**To do**: Line by line, retype the material exactly and leave each picture out.

**Dataset section**:
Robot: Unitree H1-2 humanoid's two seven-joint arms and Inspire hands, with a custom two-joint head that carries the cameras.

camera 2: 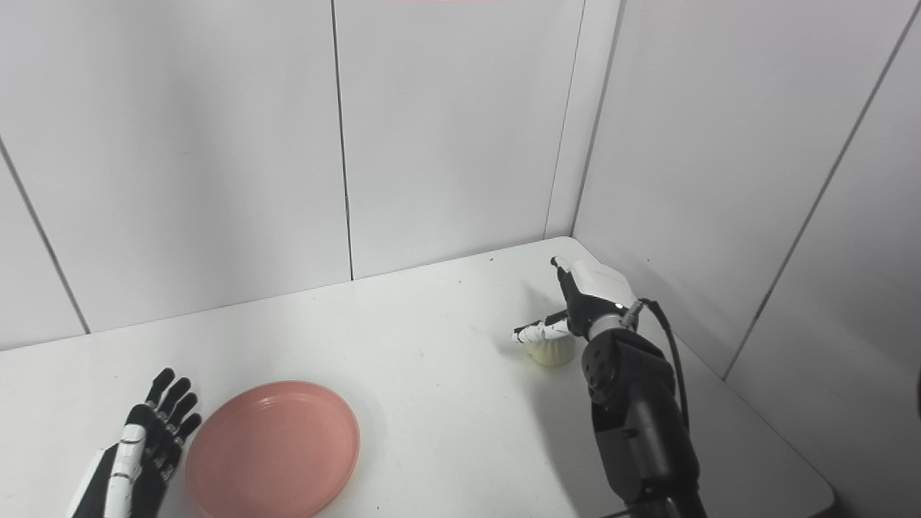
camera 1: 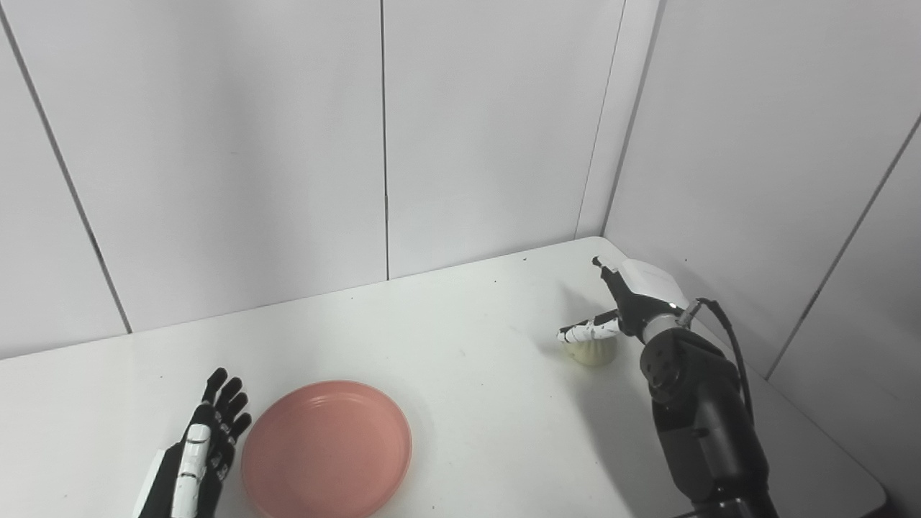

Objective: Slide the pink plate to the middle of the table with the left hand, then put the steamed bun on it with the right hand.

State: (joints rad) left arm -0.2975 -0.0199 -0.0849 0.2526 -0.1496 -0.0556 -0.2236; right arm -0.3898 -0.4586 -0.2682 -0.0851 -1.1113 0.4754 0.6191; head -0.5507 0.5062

**Task result**:
Robot: Unitree H1-2 humanoid's two seven-joint arms and Inspire hands, with a custom two-joint head that carries the cameras.

camera 2: 
camera 1: 

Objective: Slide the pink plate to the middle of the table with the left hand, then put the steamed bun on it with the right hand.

State: (joints rad) left arm -0.2975 -0.0199 -0.0849 0.2526 -0.1496 -0.0556 -0.2236; right arm -0.3898 -0.4586 -0.2682 -0.0851 -1.1113 0.4754 0.6191; head -0.5507 0.5062

No further output remains.